» WORK REQUIRED: Please filter the listing below and copy out the lines that hold "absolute".

--*--

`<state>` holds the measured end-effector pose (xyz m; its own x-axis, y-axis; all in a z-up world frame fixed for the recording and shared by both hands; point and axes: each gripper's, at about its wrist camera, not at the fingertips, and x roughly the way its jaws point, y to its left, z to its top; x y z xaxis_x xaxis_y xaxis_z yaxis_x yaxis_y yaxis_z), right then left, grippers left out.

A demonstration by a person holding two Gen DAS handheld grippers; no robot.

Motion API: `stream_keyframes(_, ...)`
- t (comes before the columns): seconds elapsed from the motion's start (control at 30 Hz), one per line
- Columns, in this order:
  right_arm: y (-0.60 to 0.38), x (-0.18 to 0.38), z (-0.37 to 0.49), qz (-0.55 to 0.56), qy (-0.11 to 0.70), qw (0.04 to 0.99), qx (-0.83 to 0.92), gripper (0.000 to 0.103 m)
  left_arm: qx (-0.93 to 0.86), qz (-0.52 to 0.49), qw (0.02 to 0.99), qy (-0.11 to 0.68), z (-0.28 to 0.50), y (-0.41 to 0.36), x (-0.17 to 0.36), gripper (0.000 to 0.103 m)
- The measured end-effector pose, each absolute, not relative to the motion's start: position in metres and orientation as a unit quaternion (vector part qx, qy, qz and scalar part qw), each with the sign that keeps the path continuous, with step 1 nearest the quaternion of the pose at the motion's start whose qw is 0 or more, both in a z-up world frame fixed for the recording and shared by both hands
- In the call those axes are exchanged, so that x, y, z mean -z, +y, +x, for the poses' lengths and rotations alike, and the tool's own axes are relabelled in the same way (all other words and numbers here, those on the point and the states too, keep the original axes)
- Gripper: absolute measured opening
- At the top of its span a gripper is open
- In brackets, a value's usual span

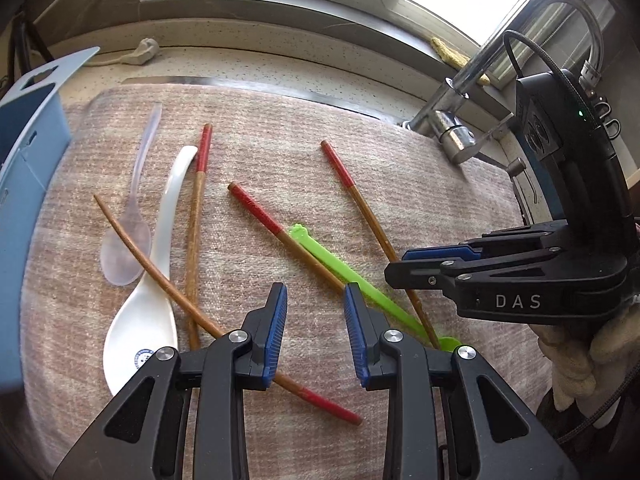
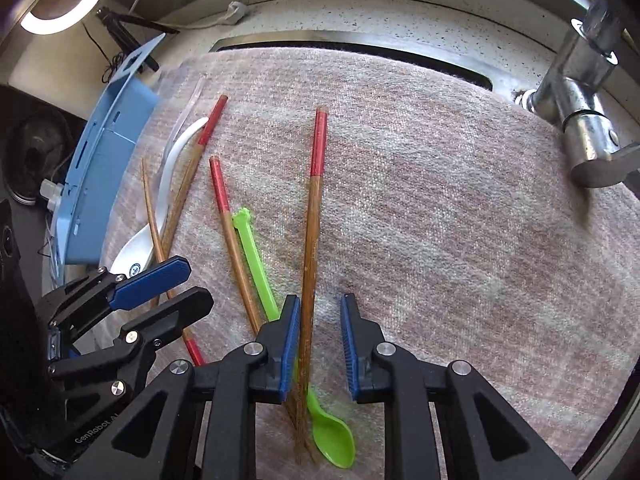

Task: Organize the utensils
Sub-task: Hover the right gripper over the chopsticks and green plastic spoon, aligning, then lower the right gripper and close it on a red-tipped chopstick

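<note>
Several wooden chopsticks with red ends lie scattered on a pink-grey cloth [image 1: 440,208]. One chopstick [image 2: 312,220] runs up between the fingers of my right gripper [image 2: 320,300]. It lies close against the left pad, the right pad stands clear of it, and the jaws are open. A green plastic spoon [image 2: 332,440] lies under that gripper, crossing the chopstick. My left gripper [image 1: 315,292] hangs open over the cloth with nothing between its pads. A curved chopstick [image 1: 160,276] passes beneath it. A white ceramic spoon [image 1: 140,320] and a translucent spoon [image 1: 128,240] lie at the left.
A blue utensil holder [image 1: 24,168] stands at the cloth's left edge. A chrome faucet [image 1: 452,132] rises at the far right, with the sink rim [image 2: 360,46] behind the cloth. A gloved hand [image 1: 580,360] holds the right gripper.
</note>
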<state>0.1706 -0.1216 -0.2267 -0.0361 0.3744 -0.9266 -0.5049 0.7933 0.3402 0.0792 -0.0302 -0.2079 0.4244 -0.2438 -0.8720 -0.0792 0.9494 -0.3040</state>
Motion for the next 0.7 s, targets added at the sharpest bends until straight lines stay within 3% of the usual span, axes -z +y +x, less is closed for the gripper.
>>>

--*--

» EXERCISE RESPONSE:
- The measured end-effector pose, each absolute, not relative to the motion's start: position in metres and orientation as a unit quaternion (vector part qx, qy, qz and scalar part qw), each with the sign that keeps the path continuous, with step 1 nearest the quaternion of the pose at the motion's start whose qw is 0 or more, both in a z-up world frame fixed for the recording and shared by both hands
- Gripper: absolute measured opening

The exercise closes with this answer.